▶ [Requirement]:
Your answer should be every line below that includes the word "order".
★ ★ ★ ★ ★ ★ ★
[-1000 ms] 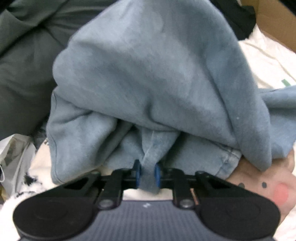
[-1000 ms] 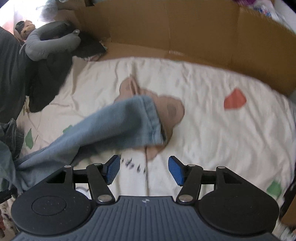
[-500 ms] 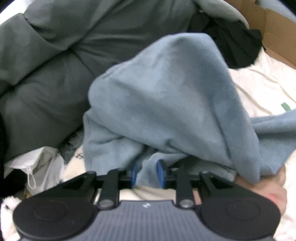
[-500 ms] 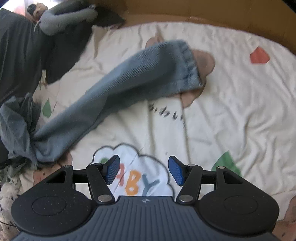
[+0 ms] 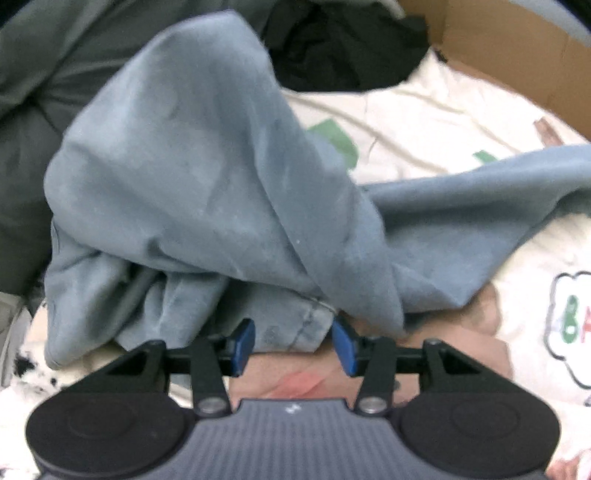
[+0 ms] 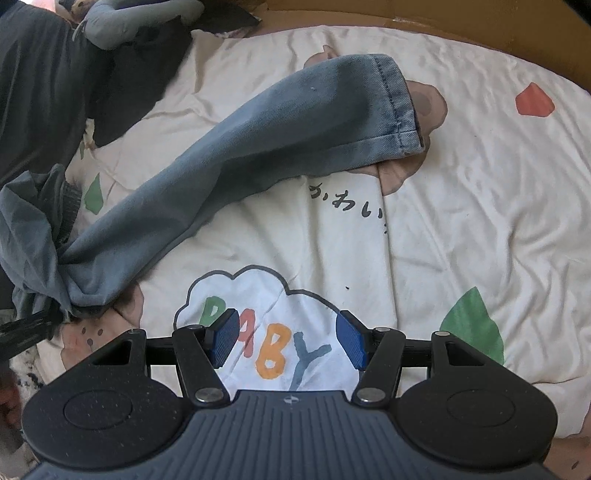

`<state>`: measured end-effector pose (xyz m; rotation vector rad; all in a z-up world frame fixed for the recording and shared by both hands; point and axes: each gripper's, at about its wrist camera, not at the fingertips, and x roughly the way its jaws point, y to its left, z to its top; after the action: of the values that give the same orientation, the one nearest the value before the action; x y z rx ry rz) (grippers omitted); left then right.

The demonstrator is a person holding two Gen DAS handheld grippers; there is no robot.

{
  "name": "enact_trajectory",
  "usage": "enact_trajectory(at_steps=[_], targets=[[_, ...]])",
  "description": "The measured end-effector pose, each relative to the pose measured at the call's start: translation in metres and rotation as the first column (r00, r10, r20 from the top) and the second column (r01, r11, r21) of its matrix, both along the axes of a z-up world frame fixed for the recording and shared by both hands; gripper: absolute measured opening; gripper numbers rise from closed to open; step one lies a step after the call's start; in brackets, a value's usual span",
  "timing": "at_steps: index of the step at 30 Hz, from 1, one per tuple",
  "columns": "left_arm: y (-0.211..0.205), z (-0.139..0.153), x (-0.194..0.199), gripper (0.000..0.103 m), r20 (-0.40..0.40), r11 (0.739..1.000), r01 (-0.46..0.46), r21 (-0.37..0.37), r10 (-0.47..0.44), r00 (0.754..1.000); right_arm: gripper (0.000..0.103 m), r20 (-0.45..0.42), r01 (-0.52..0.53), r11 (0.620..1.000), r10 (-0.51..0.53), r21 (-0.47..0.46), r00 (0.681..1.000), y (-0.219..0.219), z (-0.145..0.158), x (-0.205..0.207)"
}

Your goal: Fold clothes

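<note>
Two tongs, both spread. Left tongs (image 5: 293,345): jaws opening, a stitched hem of the blue jeans (image 5: 207,184) lying between the blue pads (image 5: 243,341) without being pressed. Beyond them, the jeans heaped in a tall bunch, one leg trailing off to the right over the cream blanket (image 5: 424,122). Farther left, a pile of dark grey clothes (image 5: 33,96); far behind, black fabric (image 5: 343,48) and a cardboard wall (image 5: 517,62) at the far right.

Right tongs (image 6: 286,341): jaws wide apart, nothing between them, hovering over a cloud print reading BABY (image 6: 273,354) on the blanket (image 6: 480,206). Farther out, a jeans leg (image 6: 258,147) stretched flat from the near left to the far middle, cuff (image 6: 399,107) resting on a brown bear print (image 6: 424,107). At the far left, dark clothes (image 6: 37,92); cardboard (image 6: 443,18) along the far edge.
</note>
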<state>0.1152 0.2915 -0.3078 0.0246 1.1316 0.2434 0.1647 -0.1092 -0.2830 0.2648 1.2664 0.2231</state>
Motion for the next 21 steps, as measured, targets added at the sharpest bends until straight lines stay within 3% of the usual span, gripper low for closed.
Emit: enact_trajectory(at_steps=[3,6,8,10,17,21], targets=[[0.000,-0.014,0.009,0.062,-0.026,1.000,-0.010,0.008,0.011,1.000,0.065,-0.004,0.004,1.000,-0.004,0.009,1.000,-0.001,0.005,-0.001],[0.008,-0.021,0.014,0.049,-0.025,0.999,-0.033,-0.008,0.033,0.999,0.065,-0.014,0.050,0.996,-0.049,0.070,0.999,-0.004,0.010,-0.001],[0.013,-0.023,0.016,0.028,-0.016,0.998,-0.049,-0.028,0.049,0.999,0.065,-0.010,0.045,0.995,-0.044,0.084,0.999,0.000,0.014,-0.002],[0.012,-0.018,0.015,0.021,-0.012,0.999,-0.035,-0.025,0.035,0.999,0.065,-0.003,0.024,0.996,-0.024,0.088,1.000,0.006,0.016,-0.004],[0.018,0.013,0.013,0.018,0.004,0.994,-0.049,-0.094,0.049,0.999,0.065,0.021,-0.056,0.989,0.054,0.134,0.998,0.030,0.023,-0.014],[0.014,0.030,0.013,0.017,0.020,0.990,0.002,-0.143,0.001,1.000,0.065,0.034,-0.106,0.977,0.101,0.186,0.994,0.047,0.025,-0.020]])
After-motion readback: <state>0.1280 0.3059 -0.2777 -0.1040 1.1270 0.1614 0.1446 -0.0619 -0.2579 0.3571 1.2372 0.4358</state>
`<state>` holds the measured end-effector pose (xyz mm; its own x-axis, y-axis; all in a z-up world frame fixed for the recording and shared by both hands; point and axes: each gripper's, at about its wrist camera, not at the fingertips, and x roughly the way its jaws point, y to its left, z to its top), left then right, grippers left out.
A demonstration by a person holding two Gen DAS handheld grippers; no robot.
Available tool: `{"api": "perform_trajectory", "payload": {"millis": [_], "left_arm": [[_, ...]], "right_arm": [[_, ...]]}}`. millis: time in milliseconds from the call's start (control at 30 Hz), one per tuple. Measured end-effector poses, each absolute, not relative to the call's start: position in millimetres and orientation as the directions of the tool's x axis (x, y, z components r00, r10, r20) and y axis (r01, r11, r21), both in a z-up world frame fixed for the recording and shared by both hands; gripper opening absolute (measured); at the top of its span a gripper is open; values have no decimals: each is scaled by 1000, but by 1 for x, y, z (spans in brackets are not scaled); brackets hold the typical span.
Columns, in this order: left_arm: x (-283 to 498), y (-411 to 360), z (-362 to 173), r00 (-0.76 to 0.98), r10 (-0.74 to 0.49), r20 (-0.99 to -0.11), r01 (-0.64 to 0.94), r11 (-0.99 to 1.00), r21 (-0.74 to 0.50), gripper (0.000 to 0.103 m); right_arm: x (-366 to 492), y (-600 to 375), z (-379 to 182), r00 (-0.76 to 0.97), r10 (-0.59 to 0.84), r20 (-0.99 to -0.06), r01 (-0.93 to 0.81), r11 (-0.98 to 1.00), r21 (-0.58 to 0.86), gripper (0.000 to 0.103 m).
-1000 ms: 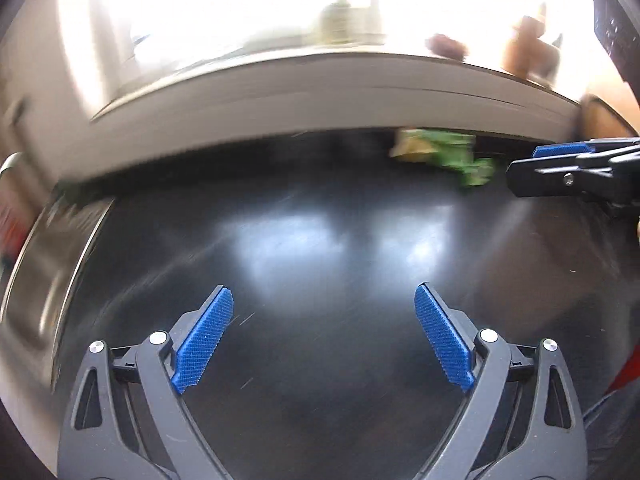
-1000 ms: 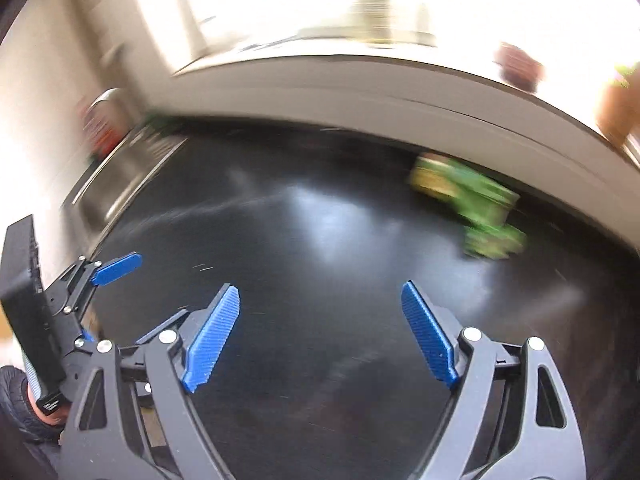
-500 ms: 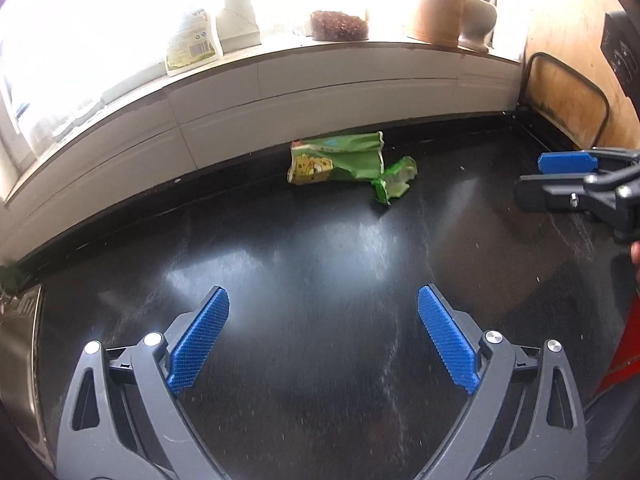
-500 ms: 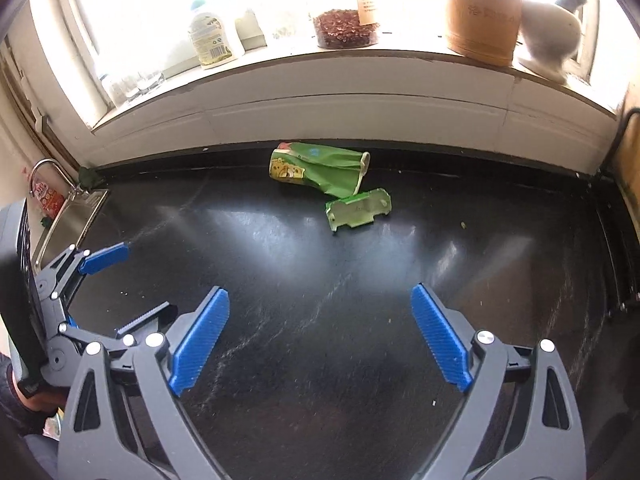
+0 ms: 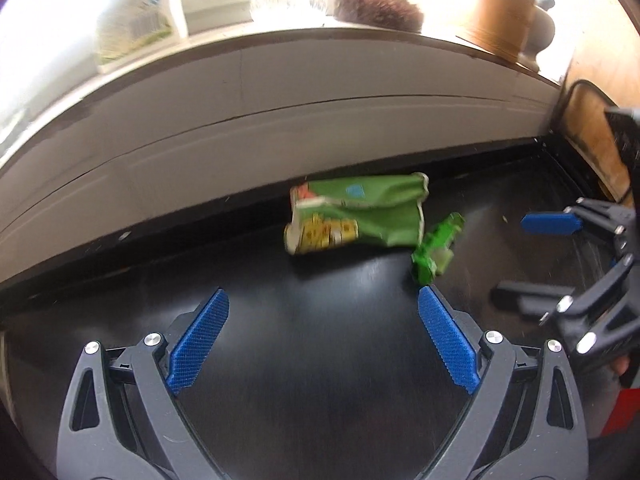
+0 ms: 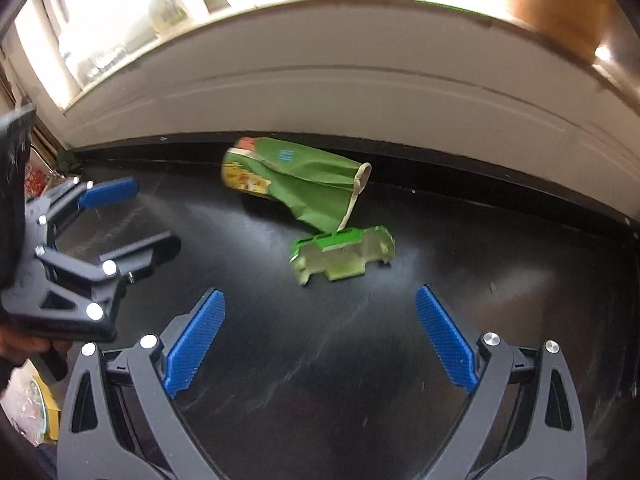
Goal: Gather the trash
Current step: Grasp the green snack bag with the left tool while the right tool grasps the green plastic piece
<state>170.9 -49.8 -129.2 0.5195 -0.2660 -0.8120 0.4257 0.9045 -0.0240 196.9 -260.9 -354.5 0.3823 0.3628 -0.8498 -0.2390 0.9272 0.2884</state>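
A crumpled green carton lies on its side on the black counter near the back wall; it also shows in the right wrist view. A smaller torn green piece lies just to its right, closer to me. My left gripper is open and empty, a short way in front of the carton. My right gripper is open and empty, just short of the torn piece. Each gripper shows in the other's view: the right and the left.
The black counter ends at a white tiled wall under a bright window sill with a bottle, a brown bowl and a tan pot. A wooden board stands at the right.
Both grippers have moved forward toward the green trash, which now looks larger and closer. Both stay open and empty.
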Motion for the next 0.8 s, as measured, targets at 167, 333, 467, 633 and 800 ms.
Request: {"api": "perform_trajectory", "payload": {"millis": [167, 333, 467, 633, 800], "left_arm": [[207, -61, -147, 503, -285, -816, 460, 887, -26, 93], [228, -67, -165, 468, -314, -826, 486, 872, -57, 93], [237, -76, -173, 463, -330, -823, 506, 860, -60, 93], [244, -85, -179, 450, -353, -820, 517, 852, -83, 93], [251, -95, -190, 442, -350, -826, 514, 853, -86, 92]], "right_arm": [[226, -247, -382, 361, 346, -866, -278, 926, 254, 93], [240, -238, -404, 340, 339, -877, -299, 923, 241, 93], [239, -241, -406, 353, 340, -872, -316, 920, 231, 79], [234, -258, -398, 349, 363, -864, -287, 919, 270, 79], [220, -278, -388, 353, 358, -864, -240, 928, 286, 79]]}}
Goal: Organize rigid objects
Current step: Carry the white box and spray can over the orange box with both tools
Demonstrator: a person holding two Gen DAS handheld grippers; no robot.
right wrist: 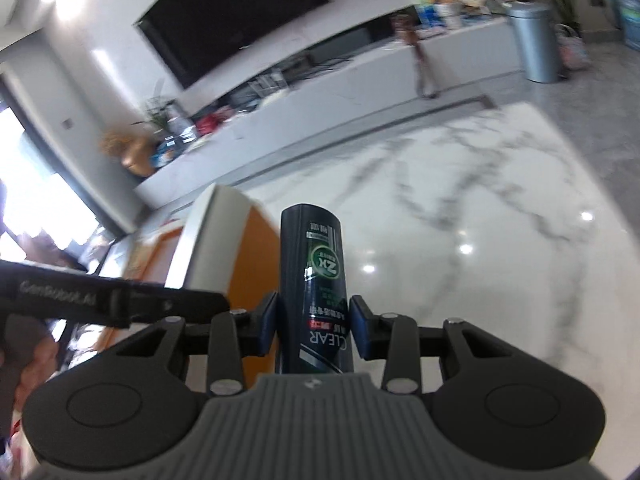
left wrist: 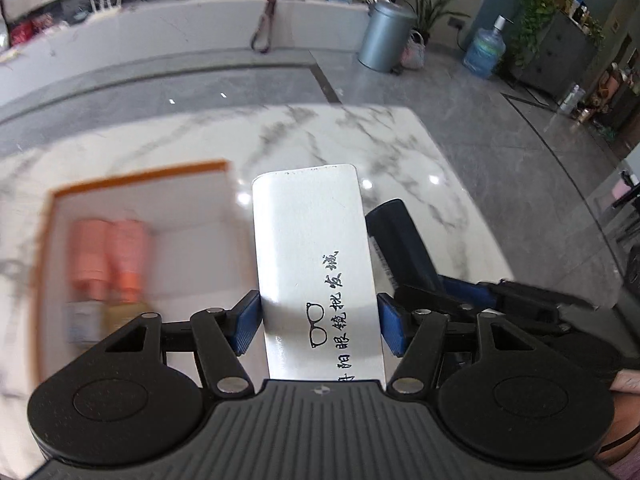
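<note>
White marble with grey veins covers the desk (left wrist: pixel 360 136), and beyond it a grey tiled floor, a long low cabinet, a dark wall screen and a metal bin (left wrist: pixel 384 36) are seen. An orange-rimmed tray (left wrist: pixel 132 174) is set on the desk, blurred in the left wrist view, with two pink containers (left wrist: pixel 108 256) lying inside it. The left tool (left wrist: pixel 318 320) is pinched on a white glasses case (left wrist: pixel 308 240), its blue pads pressed against the two long sides; the case is held clear of the desk, its long axis running straight forward along the fingers, and the tray lies ahead and to the left of it. A plain white face, rounded corners, a printed spectacles drawing and a line of black characters are shown by the case. The right tool (right wrist: pixel 314 330) is clamped on a dark blue bottle (right wrist: pixel 316 280), which is also held off the desk with its long axis pointing forward; an inverted CLEAR label with a green badge is read on it. From the right wrist view the tray's orange wall (right wrist: pixel 248 264) is seen just left of the bottle, with the left tool's body between. The left tool is judged the nearer to the tray, so its case could be lowered there first.
</note>
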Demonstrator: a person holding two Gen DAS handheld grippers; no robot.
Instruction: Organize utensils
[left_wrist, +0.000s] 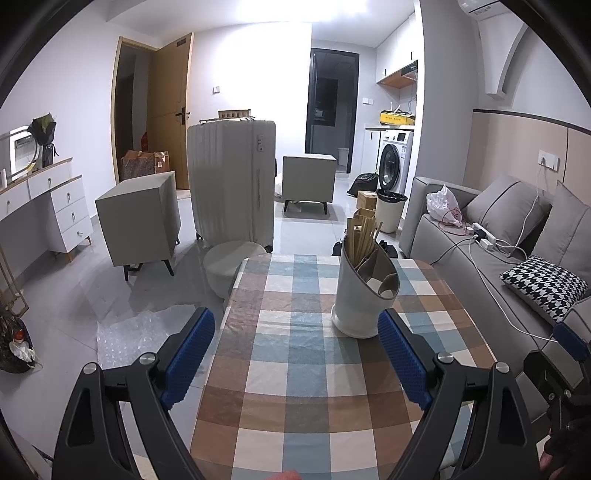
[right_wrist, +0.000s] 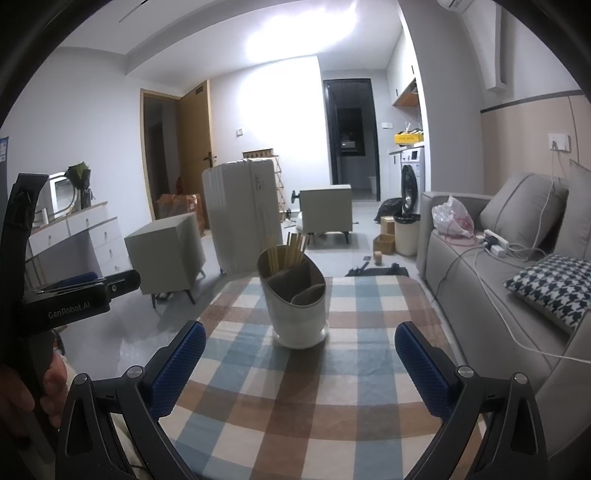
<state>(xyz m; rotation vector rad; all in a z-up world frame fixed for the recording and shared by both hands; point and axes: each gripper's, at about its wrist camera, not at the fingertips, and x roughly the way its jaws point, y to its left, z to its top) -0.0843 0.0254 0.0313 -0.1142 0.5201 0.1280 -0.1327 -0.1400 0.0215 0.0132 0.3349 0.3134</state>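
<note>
checked tablecloth, one white utensil holder stood on it, chopsticks bunched inside, uncounted, left gripper and right gripper both held wide, nothing gripped

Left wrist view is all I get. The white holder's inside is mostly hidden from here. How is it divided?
Observer: The right wrist view looks into the holder: dividers split it into three compartments.
Operator: Where are the chopsticks?
Observer: The chopsticks stand in the far compartment; the near ones look empty.
Operator: Is the right gripper holding anything?
Observer: No, the right gripper is open, with only the checked tablecloth between its blue pads.
</note>
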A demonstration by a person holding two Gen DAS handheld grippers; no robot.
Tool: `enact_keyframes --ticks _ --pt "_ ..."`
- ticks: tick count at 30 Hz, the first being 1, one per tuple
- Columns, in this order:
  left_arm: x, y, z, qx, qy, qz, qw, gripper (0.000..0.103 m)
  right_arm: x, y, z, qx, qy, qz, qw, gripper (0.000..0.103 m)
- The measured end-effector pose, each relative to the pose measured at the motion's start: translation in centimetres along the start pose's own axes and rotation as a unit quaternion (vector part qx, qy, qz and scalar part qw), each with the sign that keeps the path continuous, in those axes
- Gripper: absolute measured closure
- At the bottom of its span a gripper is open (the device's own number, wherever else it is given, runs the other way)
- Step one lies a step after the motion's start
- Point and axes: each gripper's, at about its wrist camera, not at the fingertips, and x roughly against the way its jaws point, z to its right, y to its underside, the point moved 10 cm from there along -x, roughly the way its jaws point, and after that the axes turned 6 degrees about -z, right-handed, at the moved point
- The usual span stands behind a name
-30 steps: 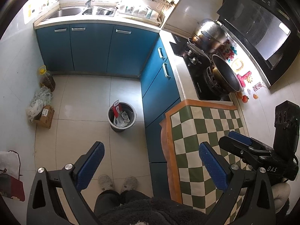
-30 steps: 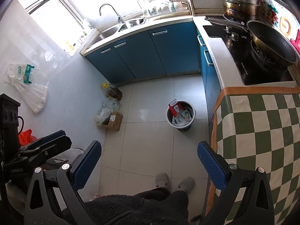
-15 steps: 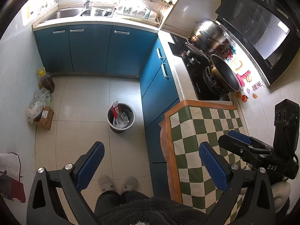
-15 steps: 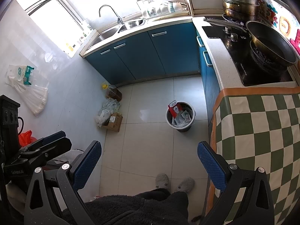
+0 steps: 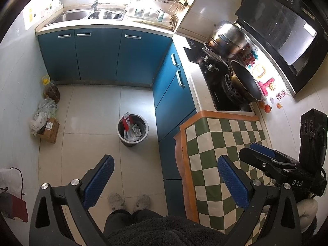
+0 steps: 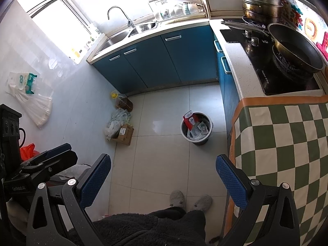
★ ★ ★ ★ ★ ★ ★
▶ [Response to the task]:
Columns, in this order: left_arm: x (-283 to 498), y (-411 to 360), z (-362 to 173), r00 (-0.76 to 0.98), r10 (-0.74 to 0.49), r20 (-0.99 to -0.11), r01 (-0.64 to 0.94), r11 (-0.99 to 1.00), r21 (-0.74 to 0.50), gripper (0.000 to 0.103 m); right_arm: x (-366 to 492), y (-600 to 375), z (-379 to 182), r00 (-0.76 to 0.97), r10 (-0.59 to 0.84), r20 (-0.99 to -0.06), r01 (-0.93 to 0.81), r11 (-0.98 to 1.00), r21 (-0.58 to 0.86), gripper (0.000 to 0.103 m).
- Columns, in this order:

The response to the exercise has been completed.